Please transcribe the data that follows exactly as given, leaving out every picture.
◆ ◆ ◆ ◆
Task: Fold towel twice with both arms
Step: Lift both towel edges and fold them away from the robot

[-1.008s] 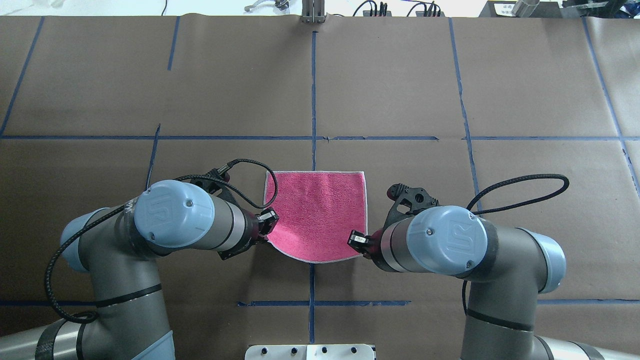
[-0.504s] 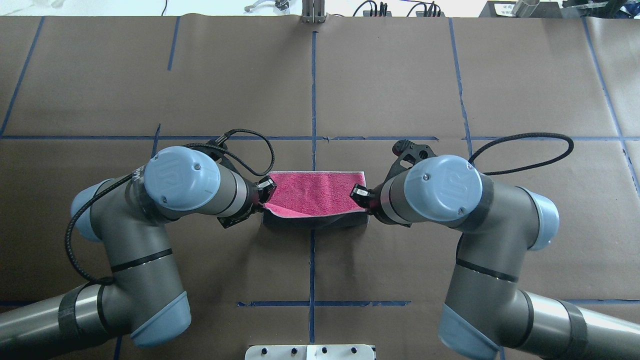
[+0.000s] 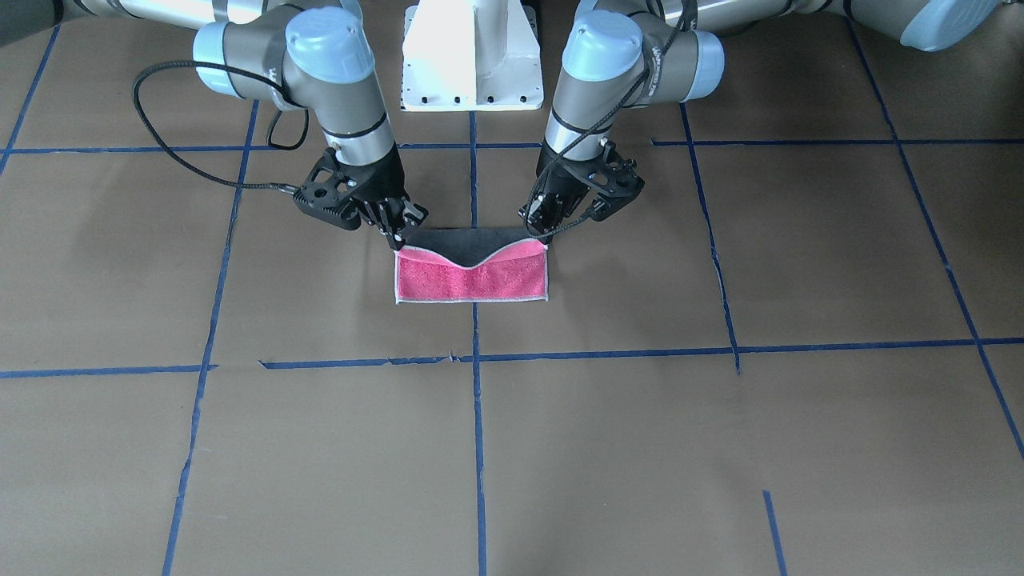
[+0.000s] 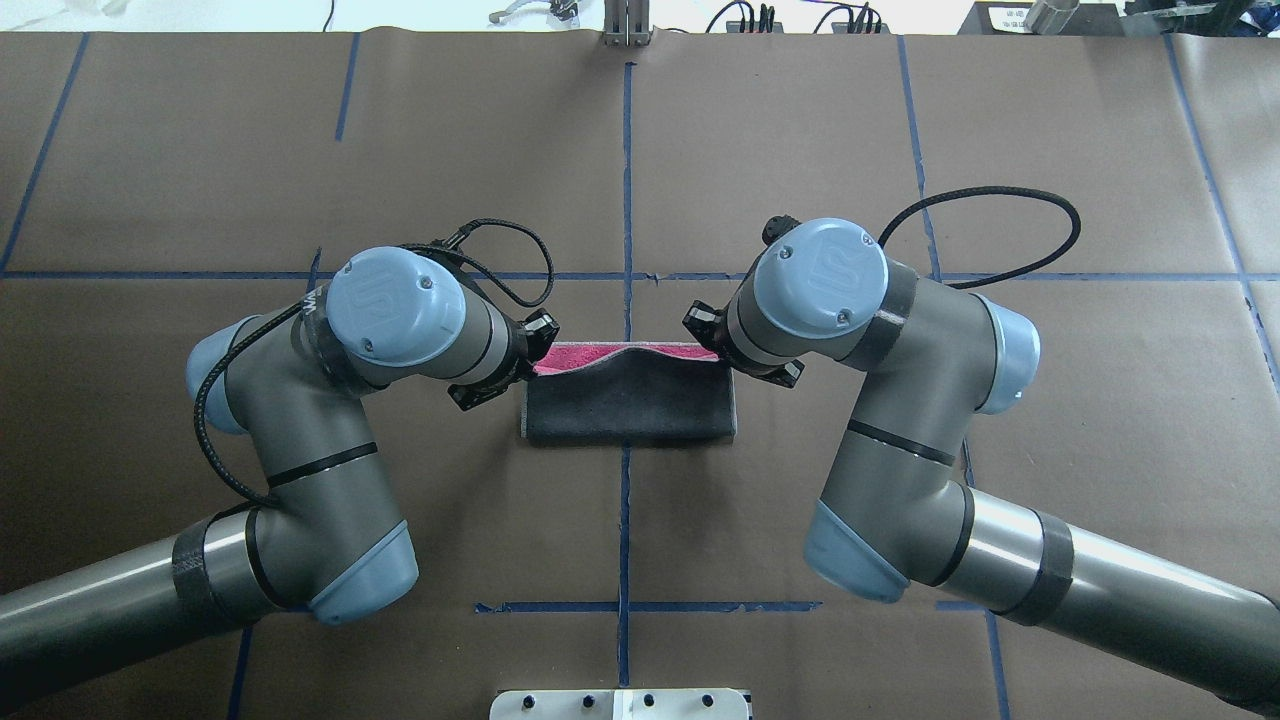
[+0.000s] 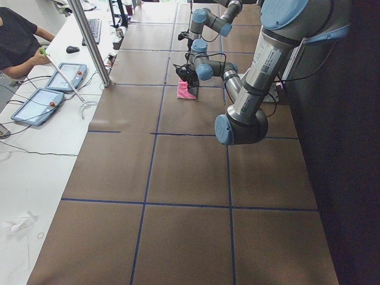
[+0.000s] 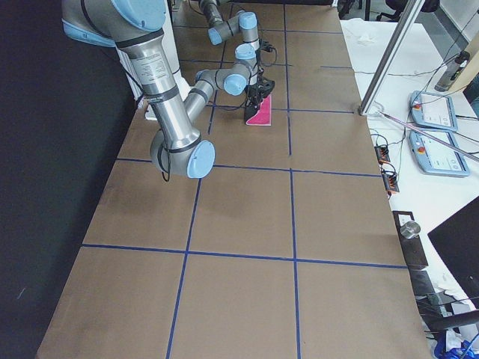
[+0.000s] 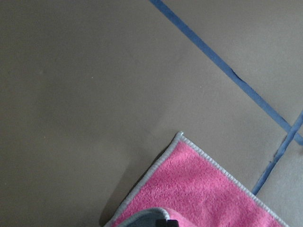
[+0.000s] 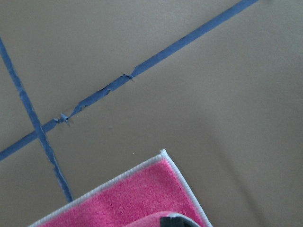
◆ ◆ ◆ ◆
- **ANSWER**
Task: Fold towel twice with both arms
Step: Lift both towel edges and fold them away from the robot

[-1.008s] 
[-0.504s] 
[+0.000s] 
[+0.000s] 
[+0.000s] 
[+0.000s] 
[+0.000s] 
[+0.000s] 

The exercise is now finished.